The Limousin gastronomy is the testimony of the flavors, the know-how and the terroir of this region of the center-west of the France.
- Departments: Corrèze - Dig - Haute-Vienne
Ranking
Information: evaluation and classification for the identification, quality and origin of agro-food products.
- Controlled designation of origin (AOC)
- Protected designation of origin (PDO)
- Details of PDOs by cards and by INAO (National Institute of Origin and Quality) lists
- Protected Geographical Indication (IGP)

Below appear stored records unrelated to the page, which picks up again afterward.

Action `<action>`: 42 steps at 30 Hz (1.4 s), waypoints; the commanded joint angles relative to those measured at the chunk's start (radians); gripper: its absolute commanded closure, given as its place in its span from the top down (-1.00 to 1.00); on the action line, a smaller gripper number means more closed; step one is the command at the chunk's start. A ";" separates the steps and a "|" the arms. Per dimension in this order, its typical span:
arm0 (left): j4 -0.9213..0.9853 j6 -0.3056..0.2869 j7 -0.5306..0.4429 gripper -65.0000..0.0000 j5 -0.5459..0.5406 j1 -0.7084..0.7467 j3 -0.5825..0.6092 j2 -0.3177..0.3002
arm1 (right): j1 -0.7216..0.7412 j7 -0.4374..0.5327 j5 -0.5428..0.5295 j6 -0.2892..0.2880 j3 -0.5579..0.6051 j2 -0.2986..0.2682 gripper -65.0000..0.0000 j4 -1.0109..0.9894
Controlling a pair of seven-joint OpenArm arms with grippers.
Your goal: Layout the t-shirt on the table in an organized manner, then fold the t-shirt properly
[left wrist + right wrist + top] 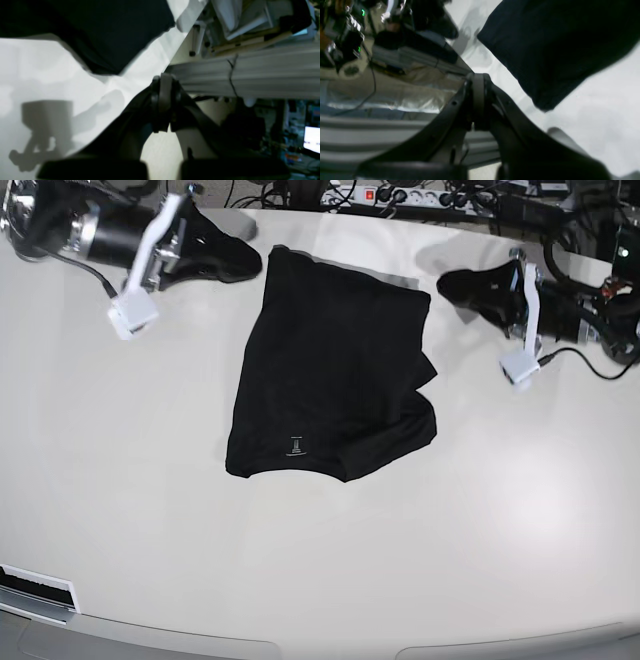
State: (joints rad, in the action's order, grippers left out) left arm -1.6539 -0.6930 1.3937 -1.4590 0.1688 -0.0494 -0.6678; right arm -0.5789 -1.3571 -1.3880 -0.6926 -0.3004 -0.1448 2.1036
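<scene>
Beyond the far edge of the tabletop (120,510), a white power strip (395,196) with a red switch lies among tangled dark cables (270,192). The left wrist view shows pale flooring (162,152), a grey ribbed panel (262,75), and a lit monitor (312,138) at the right edge. Small green indicator lights (363,12) glow on blurred equipment in the right wrist view.
</scene>
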 commanded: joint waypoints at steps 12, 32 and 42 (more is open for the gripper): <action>-0.353 -0.005 0.003 -1.00 -0.013 0.555 -0.333 -0.019 | -0.391 -0.039 -0.021 -0.006 -0.176 -0.005 -1.00 0.127; -0.060 0.066 -0.351 -1.00 0.449 1.004 -0.229 -0.004 | -0.603 0.127 0.419 -0.006 -0.192 -0.034 -1.00 -0.336; 0.542 0.066 -0.628 -1.00 0.749 0.554 0.052 0.133 | -0.220 0.488 0.771 0.017 0.065 -0.104 -1.00 -0.982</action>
State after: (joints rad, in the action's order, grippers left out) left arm -1.0958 -0.6193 0.7586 -0.6994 0.7097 0.0059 -0.5213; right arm -0.7780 -0.8570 -0.6064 -0.6674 -0.2314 -0.2378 1.1118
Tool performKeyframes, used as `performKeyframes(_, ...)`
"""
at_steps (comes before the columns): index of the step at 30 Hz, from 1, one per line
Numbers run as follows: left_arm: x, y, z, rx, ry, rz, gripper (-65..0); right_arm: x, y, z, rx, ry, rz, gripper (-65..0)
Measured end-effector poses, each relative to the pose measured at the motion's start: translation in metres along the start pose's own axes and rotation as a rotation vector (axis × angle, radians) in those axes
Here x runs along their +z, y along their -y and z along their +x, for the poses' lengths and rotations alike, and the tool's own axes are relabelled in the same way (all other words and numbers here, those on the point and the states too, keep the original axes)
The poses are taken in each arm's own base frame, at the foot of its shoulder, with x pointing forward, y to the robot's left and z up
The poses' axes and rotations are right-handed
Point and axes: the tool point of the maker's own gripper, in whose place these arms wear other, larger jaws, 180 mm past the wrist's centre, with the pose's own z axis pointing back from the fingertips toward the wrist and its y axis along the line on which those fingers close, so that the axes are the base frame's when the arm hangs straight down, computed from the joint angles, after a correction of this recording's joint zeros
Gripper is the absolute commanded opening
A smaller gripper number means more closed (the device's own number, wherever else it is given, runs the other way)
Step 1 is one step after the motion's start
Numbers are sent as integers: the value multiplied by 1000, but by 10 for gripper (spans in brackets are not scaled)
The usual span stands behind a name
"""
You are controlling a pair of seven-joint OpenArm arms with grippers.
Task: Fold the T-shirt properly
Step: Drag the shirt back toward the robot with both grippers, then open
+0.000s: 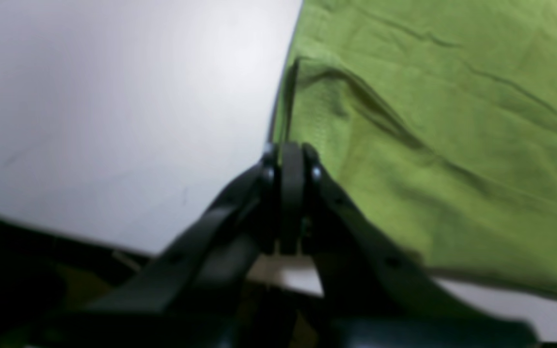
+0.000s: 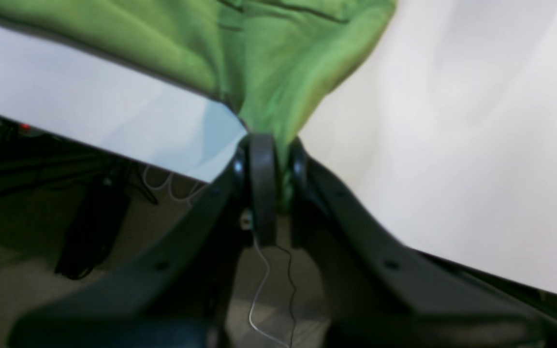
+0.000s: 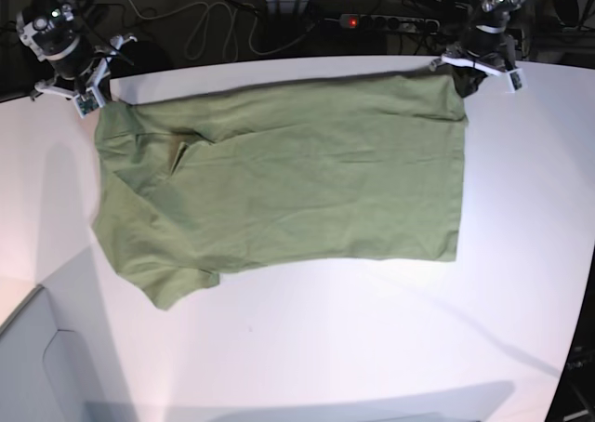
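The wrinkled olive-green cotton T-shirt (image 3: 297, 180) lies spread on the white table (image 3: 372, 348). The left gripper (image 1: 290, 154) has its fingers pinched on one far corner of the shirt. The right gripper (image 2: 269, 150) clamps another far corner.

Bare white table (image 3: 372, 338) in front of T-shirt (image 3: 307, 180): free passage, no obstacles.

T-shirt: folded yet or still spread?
Spread. The T-shirt lies open in one layer on the table, sleeve out, both far corners pinched by grippers.
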Motion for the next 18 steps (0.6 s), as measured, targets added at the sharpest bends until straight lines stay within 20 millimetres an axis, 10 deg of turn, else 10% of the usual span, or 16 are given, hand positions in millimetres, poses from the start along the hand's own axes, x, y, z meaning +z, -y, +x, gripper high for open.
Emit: performKeyframes(18, 2, -1, -2, -5, -5, 2, -650, 2, 22, -20, 64, -91, -86, -648)
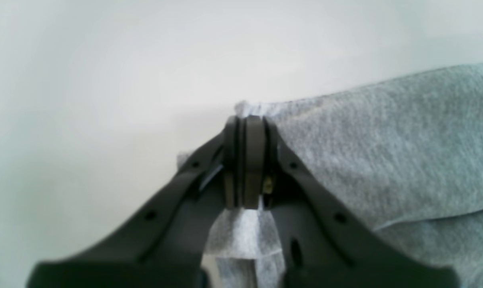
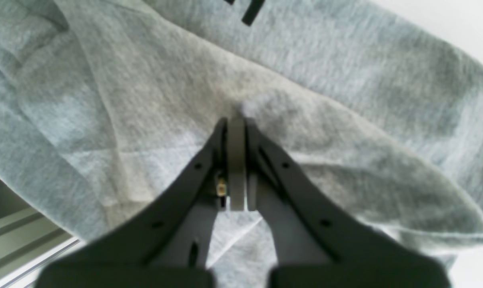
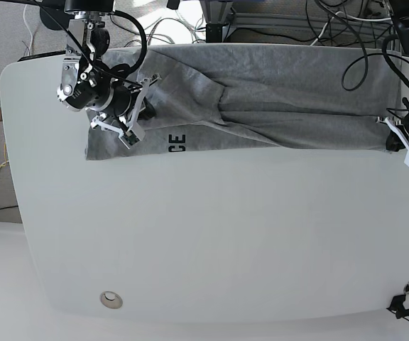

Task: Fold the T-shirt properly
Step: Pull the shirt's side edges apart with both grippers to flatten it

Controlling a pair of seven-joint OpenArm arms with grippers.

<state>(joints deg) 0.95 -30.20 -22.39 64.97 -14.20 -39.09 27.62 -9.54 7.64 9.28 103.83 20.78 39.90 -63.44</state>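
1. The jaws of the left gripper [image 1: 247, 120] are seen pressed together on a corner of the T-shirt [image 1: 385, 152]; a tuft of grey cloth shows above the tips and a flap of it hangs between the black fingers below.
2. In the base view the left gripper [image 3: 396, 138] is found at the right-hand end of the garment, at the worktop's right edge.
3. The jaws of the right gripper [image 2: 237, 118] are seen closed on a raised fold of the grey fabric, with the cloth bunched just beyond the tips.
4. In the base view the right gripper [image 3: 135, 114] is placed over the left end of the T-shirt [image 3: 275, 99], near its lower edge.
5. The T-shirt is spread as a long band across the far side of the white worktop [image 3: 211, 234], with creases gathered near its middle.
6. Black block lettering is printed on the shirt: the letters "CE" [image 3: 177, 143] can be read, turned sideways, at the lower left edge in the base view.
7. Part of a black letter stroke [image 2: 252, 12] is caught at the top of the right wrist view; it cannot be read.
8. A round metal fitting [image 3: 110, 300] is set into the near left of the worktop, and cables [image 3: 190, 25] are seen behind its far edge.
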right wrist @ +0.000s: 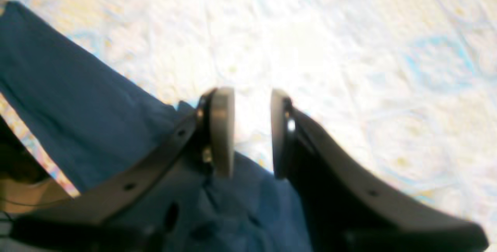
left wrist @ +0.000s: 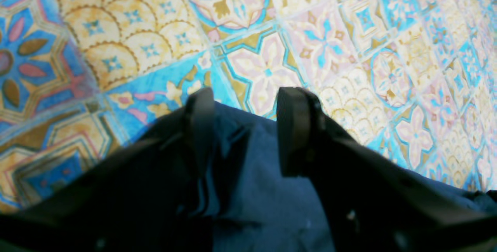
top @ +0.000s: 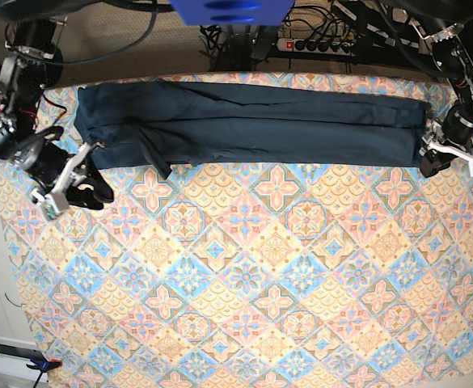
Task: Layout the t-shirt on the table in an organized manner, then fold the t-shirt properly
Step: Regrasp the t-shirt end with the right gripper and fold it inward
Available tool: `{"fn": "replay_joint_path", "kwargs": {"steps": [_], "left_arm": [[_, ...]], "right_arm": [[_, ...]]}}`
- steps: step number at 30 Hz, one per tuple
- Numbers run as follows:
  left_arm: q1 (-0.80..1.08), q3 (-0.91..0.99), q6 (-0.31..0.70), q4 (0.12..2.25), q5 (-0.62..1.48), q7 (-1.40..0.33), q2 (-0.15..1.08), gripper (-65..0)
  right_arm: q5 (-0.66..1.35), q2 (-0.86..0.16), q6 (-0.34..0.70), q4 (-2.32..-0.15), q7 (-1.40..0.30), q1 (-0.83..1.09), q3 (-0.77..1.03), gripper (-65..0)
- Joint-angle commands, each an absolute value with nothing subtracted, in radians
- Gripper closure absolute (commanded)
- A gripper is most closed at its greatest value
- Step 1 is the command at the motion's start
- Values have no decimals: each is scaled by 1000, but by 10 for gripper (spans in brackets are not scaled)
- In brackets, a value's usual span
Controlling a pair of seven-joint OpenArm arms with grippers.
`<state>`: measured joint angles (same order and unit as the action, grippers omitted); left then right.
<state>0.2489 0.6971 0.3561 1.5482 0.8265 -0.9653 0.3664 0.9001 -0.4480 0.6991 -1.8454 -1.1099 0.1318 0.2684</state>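
The t-shirt (top: pixel 252 121) is lying stretched out in a long, narrow band along the far edge of the table (top: pixel 244 275), reaching nearly from one side to the other. The right gripper (top: pixel 90 190) is hovering just off the shirt's end on the base view's left, its jaws standing apart with only bright tablecloth showing between them, gripping nothing. The left gripper (top: pixel 432 155) is sitting at the opposite end, its jaws also parted, with navy fabric lying between the fingers (left wrist: pixel 295 127); whether they are pinching it cannot be told.
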Motion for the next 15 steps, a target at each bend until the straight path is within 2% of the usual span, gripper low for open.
{"fn": "replay_joint_path", "kwargs": {"steps": [1, 6, 10, 15], "left_arm": [[243, 704, 363, 1561, 843, -949, 386, -262], [245, 704, 363, 1561, 843, -949, 386, -262], [246, 704, 363, 1561, 846, -951, 386, -262], [246, 704, 363, 1561, 843, -951, 386, -262]], "right_arm": [[891, -466, 698, -1830, -1095, 99, 249, -156], [723, -414, 698, -1725, -1090, 16, 50, -156], [593, -363, 698, -1704, -1093, 19, -47, -154], [587, -351, 698, -1722, -1093, 39, -197, -90]]}}
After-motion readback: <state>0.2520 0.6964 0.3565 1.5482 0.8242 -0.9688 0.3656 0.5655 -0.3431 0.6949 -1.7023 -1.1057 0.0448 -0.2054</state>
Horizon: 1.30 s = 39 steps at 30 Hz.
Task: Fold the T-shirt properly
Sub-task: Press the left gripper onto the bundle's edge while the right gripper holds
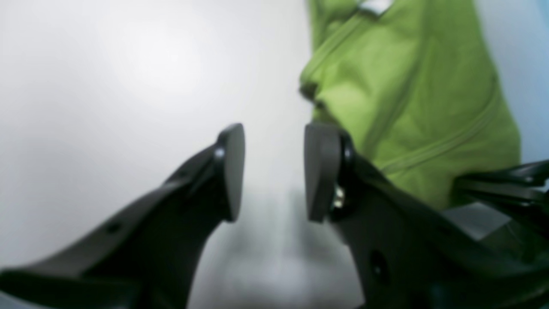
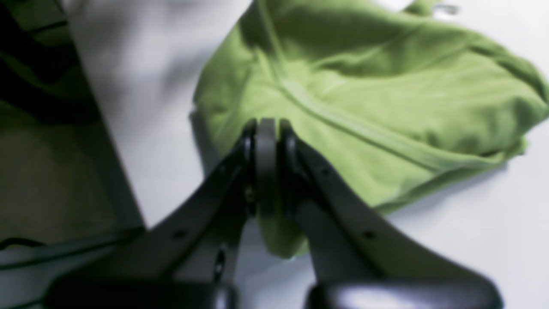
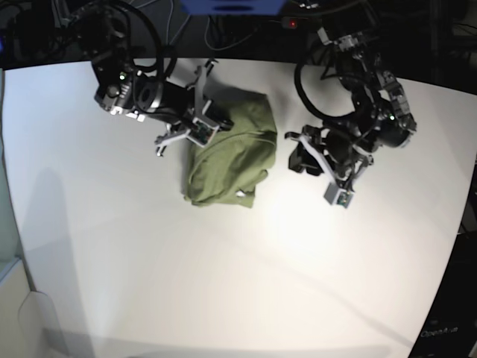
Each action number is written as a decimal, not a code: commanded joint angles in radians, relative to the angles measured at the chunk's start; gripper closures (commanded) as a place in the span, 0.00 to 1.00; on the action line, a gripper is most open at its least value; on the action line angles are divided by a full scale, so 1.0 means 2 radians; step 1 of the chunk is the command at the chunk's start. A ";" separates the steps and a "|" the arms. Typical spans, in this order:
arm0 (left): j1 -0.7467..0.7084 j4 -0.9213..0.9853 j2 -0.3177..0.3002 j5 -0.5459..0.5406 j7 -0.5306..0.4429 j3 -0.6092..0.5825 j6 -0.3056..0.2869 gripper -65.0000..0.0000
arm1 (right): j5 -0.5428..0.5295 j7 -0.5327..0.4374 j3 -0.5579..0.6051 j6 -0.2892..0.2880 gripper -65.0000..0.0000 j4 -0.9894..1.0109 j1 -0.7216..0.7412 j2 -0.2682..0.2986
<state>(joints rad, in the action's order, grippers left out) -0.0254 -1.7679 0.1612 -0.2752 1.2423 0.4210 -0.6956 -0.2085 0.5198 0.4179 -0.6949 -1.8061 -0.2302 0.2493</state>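
The green T-shirt [image 3: 231, 153] lies bunched in a rough fold on the white table [image 3: 223, 283]. In the base view my right gripper [image 3: 214, 121] is at the shirt's upper left edge. The right wrist view shows that gripper [image 2: 266, 126] shut, pads pressed together over the T-shirt [image 2: 364, 86]; no cloth shows between the pads. My left gripper [image 1: 274, 171] stands open above bare table, nothing between its fingers, just left of the T-shirt [image 1: 407, 94]. A white tag [image 1: 375, 5] shows at the shirt's far end. In the base view the left gripper [image 3: 298, 158] sits right of the shirt, apart from it.
Dark cables and equipment [image 3: 223, 30] line the table's back edge. The table's side edge [image 2: 107, 163] runs close to my right arm. White tabletop [image 3: 186, 298] stretches in front of the shirt.
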 commanded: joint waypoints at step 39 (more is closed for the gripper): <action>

- Details of IGP by cards and by INAO (National Institute of Origin and Quality) lists
- Traditional specialty guaranteed (STG)
- Organic farming (AB)
- Red Label
- We often find productions reported in several regions. This is why you will find for example: Brie de Meaux, Champagne, Lamb from Sisteron, etc. on several pages of Regional Gastronomies corresponding to the limits of the Appellation concerned.
Cold cuts and meats
AOC - AOP - IGP products
- Lamb from Bourbonnais IGP
- Lamb from Limousin IGP (2000)
- Lamb of Périgord IGP (2010) - Label rouge (1994)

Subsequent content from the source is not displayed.